Let us turn to Ephesians 5 and explore what the ‘Holy Spirit’ filled person possesses …
Introduction: Are you joyful, thankful and submissive? Then you are being controlled by God’s Spirit. This filling is a continual experience, for we constantly need to be filled with God’s all sufficient, inexhaustible supply of spiritual power if we are to continually walk supernaturally in a manner worthy of the Lord. Not something that leaks or has to be filled when it runs out. Remember the Holy Spirit is a person and is always referred as “HE.” The more you open yourself and submit to Him, the more He will have of you. If we can grasp this concept, it will become easier for us to understand and move and walk in the power of the Holy Spirit.

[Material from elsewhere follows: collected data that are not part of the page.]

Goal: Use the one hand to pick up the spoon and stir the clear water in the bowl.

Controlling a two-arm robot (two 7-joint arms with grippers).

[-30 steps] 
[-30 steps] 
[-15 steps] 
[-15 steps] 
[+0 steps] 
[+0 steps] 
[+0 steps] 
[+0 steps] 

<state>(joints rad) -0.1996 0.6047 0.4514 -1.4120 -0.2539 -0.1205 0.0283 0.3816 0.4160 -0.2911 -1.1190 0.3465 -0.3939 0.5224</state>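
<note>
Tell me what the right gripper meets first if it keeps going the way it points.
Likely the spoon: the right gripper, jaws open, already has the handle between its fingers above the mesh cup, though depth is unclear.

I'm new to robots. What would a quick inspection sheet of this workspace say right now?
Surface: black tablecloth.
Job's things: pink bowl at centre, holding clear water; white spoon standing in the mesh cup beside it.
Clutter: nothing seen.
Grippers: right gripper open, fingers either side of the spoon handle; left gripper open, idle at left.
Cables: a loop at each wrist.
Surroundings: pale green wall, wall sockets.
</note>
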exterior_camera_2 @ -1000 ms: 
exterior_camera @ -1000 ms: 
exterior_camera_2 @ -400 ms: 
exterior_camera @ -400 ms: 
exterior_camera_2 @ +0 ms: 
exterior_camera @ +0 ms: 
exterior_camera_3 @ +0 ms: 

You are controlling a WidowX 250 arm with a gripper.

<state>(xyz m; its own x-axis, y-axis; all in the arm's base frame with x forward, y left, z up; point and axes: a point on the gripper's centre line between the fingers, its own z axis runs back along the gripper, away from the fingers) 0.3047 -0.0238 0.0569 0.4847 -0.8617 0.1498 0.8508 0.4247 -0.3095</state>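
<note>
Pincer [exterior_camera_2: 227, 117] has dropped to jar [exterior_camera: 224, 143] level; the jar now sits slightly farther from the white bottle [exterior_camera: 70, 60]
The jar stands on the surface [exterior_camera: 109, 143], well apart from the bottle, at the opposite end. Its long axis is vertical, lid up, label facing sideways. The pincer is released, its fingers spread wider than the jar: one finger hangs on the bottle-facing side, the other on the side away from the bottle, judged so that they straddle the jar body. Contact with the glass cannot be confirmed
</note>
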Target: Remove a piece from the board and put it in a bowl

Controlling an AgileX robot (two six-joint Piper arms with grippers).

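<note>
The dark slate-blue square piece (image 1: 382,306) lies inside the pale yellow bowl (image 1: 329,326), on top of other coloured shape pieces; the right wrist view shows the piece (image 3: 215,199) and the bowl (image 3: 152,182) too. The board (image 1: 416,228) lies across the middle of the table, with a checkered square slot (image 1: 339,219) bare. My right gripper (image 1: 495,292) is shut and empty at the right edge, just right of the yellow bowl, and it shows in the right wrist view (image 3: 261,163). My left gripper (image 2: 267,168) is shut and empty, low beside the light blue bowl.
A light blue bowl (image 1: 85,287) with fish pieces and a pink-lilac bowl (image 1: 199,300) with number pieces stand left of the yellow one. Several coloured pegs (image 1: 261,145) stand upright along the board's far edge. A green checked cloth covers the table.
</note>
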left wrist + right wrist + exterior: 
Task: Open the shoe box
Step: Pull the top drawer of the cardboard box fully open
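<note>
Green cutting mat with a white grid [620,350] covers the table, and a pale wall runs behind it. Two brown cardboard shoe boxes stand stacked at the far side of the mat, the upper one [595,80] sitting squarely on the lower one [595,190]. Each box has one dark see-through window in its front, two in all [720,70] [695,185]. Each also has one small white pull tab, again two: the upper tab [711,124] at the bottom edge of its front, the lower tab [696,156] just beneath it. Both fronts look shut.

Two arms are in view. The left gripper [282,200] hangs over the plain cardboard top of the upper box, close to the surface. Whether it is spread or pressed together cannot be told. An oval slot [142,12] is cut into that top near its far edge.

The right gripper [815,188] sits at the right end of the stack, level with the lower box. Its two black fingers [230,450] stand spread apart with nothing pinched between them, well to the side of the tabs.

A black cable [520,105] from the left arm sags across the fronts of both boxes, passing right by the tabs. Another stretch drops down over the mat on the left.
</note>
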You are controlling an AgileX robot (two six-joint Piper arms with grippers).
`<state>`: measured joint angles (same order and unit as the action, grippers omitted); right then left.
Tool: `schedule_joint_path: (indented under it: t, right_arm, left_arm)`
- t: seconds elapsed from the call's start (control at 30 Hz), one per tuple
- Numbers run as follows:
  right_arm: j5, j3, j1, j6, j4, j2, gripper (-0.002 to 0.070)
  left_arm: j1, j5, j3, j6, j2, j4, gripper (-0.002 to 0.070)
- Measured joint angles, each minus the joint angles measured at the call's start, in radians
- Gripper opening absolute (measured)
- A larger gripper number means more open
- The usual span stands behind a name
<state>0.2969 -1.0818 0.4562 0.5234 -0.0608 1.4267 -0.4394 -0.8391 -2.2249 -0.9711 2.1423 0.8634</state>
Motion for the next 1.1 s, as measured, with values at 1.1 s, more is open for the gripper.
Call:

(i) Being filled with the Spirit of God does not mean an emotional, dramatic and sudden experience that somehow catapults you into some kind of spiritual hierarchy, into a permanent state that is called the second blessing. (ii) It is not some act of our own flesh that seeks God’s approval. (iii) It is not a process of progressively receiving bigger and bigger doses of the Holy Spirit.
lf God’s people have reason to sing for joy. Though we are not always singing, we should be always giving thanks; we should never want disposition for this duty, as we never want matter for it, through the whole course of our lives. Always, even in trials and afflictions, and for all things; being satisfied of their loving intent, and good tendency. God keeps believers from sinning against him, and engages them to submit one to another in all he has commanded, to promote his glory, and to fulfill their duties to each other.
What are the marks of a “Holy Spirit” filled person?
1. Joyful (v. 19)
Your past, present and future circumstances do not determine your joy. It says in Nehemiah 8: 10 ‘Do not sorrow. For the Joy of the Lord is your strength.’ The text here expresses that we are joyful with one another in the body of Christ and that joy is targeted towards our Lord and Savior. Are you happy or joyful? What are you joyful about? With whom are you joyful? What or Who are you targeting your joy toward?
“Speaking to yourselves in psalms and hymns and spiritual songs, singing and making melody in your heart to the Lord.” Beloved, when the Spirit of God fills you, you will not only speak, but sing. Let the holy power have free course: do not quench the Spirit. If you feel like singing all the while, sing all the while, and let others know that there is a joy in the possession of the Spirit of God which the world does not understand, but which you are experiencing, and to which you wish to bear witness. Oh, that the Spirit of God would come upon this entire church, and fill you all to overflowing! Here “melody” is an agreeable succession of sounds; a succession so regulated and modulated as to please the ear. It differs from “harmony,” inasmuch as melody is an agreeable succession of sounds by a single voice; harmony consists in the accordance of different sounds. The word which he uses - ψάλλω psallō - means to touch, twitch, pluck - as the hair, the beard; and then to twitch a string - to “twang” it - as the string of a bow, and then the string of an instrument of music. It is most frequently used in the sense of touching or playing a lyre, or a harp; and then it denotes to making music in general, to sing - perhaps usually with the idea of being accompanied with a lyre or harp. The idea here is that of singing in the heart, or praising God from the heart. The psalms, and hymns, and songs were to be sung so that the heart should be engaged, and not so as to be mere music, or a mere external performance. It is not a mental praising of God but distinctly speaking, teaching … Apparently the joyful praise is of the Lord and also addressed to Him. Singing, as here meant, is a direct and solemn act of worship, and should be considered such as really as prayer. In singing we should regard ourselves as speaking directly to God, and the words, therefore, should be spoken with a solemnity and awe becoming such a direct address to the great Yahweh. So Pliny says of the early Christians, “and they sang among themselves hymns to Christ as God.”